> [TASK BRIEF]: Here is a listing; restate all of it exactly.

(Beginning of DATA)

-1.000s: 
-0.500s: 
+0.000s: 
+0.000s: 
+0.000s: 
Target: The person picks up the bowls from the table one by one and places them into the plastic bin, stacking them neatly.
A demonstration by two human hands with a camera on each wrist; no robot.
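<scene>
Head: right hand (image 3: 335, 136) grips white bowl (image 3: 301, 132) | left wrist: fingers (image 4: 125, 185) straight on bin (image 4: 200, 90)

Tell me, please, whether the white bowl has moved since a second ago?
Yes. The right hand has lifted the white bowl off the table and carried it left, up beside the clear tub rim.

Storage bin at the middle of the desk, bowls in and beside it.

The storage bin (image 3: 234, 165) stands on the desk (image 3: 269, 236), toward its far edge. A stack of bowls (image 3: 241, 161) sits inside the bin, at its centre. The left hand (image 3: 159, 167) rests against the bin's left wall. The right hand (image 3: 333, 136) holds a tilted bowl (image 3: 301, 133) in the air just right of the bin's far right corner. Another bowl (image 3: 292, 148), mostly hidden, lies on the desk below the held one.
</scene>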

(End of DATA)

> [EXERCISE RESPONSE]:
-1.000s: 
-0.500s: 
+0.000s: 
+0.000s: 
+0.000s: 
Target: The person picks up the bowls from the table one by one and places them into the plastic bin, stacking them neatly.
A demonstration by two human hands with a camera on each wrist; no robot.
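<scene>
Head: right hand (image 3: 335, 136) grips white bowl (image 3: 301, 132) | left wrist: fingers (image 4: 125, 185) straight on bin (image 4: 200, 90)

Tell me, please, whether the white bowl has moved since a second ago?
Yes. The right hand has lifted the white bowl off the table and carried it left, up beside the clear tub rim.

Storage bin at the middle of the desk, bowls in and beside it.

The storage bin (image 3: 234, 165) stands on the desk (image 3: 269, 236), toward its far edge. A stack of bowls (image 3: 241, 161) sits inside the bin, at its centre. The left hand (image 3: 159, 167) rests against the bin's left wall. The right hand (image 3: 333, 136) holds a tilted bowl (image 3: 301, 133) in the air just right of the bin's far right corner. Another bowl (image 3: 292, 148), mostly hidden, lies on the desk below the held one.
</scene>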

No additional output will be produced.